Assignment: Among the entries below, find every line that has "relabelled" and pull it out.

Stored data
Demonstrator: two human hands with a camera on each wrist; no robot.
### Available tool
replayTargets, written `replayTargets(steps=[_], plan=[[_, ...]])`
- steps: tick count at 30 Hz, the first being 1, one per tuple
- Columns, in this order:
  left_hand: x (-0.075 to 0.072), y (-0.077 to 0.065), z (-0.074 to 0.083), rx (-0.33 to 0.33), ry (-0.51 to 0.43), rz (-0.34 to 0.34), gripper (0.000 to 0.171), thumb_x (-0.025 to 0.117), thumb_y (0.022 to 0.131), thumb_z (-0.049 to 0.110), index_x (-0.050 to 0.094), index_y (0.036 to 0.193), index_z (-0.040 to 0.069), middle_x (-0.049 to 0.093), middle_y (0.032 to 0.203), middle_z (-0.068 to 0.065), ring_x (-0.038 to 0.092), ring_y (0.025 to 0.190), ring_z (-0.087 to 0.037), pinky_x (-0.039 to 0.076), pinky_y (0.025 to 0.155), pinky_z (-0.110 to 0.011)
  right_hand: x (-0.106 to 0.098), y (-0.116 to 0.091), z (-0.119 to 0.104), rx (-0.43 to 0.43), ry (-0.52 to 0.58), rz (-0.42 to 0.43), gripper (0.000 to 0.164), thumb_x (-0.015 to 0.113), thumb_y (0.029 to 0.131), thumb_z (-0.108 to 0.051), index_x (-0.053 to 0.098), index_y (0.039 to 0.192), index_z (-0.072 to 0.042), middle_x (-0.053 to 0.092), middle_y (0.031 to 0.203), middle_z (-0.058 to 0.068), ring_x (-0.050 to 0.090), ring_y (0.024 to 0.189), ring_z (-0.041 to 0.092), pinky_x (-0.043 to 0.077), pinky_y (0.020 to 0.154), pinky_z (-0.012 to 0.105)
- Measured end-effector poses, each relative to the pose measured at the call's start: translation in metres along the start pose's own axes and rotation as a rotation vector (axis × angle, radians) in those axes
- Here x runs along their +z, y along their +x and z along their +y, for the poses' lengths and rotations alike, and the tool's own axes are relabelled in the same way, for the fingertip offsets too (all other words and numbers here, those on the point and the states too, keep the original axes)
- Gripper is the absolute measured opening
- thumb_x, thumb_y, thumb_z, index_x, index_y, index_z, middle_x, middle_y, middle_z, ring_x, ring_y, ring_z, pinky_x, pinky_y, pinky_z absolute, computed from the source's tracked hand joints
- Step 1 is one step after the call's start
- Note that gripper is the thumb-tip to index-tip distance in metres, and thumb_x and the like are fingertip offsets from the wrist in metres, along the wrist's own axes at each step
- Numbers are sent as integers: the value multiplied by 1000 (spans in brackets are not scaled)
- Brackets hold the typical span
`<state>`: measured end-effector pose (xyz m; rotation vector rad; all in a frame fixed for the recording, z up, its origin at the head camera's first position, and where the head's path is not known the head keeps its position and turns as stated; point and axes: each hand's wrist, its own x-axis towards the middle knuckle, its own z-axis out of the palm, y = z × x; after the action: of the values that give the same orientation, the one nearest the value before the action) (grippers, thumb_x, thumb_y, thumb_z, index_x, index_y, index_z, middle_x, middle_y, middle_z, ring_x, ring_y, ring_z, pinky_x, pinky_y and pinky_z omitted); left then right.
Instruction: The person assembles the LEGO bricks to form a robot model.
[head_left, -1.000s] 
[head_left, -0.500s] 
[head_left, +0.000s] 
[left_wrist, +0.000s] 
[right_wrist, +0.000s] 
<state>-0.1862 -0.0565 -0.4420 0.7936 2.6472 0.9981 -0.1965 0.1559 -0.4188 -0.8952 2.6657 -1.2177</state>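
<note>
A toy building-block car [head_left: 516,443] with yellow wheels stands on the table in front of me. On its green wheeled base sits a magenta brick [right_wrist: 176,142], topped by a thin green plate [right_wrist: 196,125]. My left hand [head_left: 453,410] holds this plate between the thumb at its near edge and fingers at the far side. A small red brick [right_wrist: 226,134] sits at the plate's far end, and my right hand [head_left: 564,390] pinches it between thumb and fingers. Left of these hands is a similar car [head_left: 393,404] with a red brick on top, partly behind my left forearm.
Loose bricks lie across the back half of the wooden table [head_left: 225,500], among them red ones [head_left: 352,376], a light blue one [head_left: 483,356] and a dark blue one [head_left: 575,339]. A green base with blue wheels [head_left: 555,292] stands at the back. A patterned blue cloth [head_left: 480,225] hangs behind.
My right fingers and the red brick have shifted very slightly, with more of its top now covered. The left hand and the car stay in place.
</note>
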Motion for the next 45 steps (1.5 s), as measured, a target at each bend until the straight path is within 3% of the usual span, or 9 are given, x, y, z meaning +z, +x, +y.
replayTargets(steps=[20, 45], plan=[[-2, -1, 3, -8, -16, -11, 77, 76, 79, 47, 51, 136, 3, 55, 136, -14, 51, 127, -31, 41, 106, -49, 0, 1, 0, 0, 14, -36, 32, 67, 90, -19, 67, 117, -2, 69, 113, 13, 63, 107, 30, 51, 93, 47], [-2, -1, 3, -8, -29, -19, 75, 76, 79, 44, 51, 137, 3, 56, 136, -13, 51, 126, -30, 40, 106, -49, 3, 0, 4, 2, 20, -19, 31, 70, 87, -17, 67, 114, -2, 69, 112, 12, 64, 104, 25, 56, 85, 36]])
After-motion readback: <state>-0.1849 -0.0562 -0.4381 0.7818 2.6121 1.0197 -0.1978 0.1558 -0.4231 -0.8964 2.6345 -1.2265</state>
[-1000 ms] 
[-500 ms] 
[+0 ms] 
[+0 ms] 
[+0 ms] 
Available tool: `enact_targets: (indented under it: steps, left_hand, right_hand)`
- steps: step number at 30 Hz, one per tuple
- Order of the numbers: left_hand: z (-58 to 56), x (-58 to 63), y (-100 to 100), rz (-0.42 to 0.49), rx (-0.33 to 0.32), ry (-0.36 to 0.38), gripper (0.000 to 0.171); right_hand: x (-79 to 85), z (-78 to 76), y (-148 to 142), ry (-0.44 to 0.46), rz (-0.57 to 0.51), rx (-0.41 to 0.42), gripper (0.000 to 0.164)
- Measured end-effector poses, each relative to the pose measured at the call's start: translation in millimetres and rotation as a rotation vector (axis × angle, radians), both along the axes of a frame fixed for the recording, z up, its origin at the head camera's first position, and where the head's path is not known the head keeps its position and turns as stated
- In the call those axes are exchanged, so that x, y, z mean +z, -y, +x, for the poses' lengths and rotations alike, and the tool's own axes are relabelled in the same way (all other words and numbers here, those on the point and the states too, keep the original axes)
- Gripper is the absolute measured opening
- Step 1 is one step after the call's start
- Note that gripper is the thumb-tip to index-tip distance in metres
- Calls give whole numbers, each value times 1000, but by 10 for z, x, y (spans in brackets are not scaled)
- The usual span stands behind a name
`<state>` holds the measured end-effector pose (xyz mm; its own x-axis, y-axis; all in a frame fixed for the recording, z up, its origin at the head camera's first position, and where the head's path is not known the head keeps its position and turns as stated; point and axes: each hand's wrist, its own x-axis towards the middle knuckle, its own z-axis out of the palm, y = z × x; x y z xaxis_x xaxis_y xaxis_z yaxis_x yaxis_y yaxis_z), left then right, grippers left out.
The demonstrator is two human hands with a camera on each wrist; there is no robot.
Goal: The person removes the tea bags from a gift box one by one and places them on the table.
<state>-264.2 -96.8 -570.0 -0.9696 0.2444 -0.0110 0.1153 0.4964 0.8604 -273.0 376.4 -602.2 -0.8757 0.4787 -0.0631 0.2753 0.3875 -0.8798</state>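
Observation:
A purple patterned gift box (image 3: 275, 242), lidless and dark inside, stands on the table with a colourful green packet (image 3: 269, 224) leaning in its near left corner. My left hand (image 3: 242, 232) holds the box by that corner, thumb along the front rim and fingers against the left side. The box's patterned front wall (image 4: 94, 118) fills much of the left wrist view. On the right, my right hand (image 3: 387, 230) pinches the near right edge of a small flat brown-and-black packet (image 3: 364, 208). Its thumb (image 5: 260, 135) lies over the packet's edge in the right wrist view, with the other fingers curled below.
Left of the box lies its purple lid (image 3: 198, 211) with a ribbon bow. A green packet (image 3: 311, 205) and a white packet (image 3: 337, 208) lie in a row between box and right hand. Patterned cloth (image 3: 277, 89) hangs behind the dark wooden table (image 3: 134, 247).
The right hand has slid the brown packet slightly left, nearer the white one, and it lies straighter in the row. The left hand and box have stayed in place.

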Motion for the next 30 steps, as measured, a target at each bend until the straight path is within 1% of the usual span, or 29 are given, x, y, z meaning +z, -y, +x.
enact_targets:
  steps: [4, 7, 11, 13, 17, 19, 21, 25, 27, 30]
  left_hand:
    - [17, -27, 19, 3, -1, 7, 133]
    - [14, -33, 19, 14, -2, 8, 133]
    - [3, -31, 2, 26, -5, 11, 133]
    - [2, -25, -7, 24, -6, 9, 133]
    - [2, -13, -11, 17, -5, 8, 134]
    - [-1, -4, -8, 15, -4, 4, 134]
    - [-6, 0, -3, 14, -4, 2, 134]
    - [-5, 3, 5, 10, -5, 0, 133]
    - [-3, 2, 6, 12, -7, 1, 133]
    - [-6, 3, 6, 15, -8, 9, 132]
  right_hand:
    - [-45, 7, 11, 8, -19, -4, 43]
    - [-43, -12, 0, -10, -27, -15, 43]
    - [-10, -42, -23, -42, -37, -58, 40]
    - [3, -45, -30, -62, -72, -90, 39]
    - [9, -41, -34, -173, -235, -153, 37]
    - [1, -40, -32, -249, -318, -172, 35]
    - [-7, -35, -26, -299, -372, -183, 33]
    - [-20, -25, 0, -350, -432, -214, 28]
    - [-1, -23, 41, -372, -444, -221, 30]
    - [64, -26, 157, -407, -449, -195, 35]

Result of the exercise:
- Here x runs along their +z, y along their +x and z along their +y, for the poses' lengths and rotations alike, and the tool's own axes are relabelled in the same way, for the fingertip offsets too (all other words and numbers here, those on the point and the states too, keep the original axes)
- In the call those axes are exchanged, so that x, y, z mean +z, -y, +x, for the poses' lengths and rotations alike, and the tool's own axes are relabelled in the same way (all other words and numbers here, those on the point and the states too, keep the original axes)

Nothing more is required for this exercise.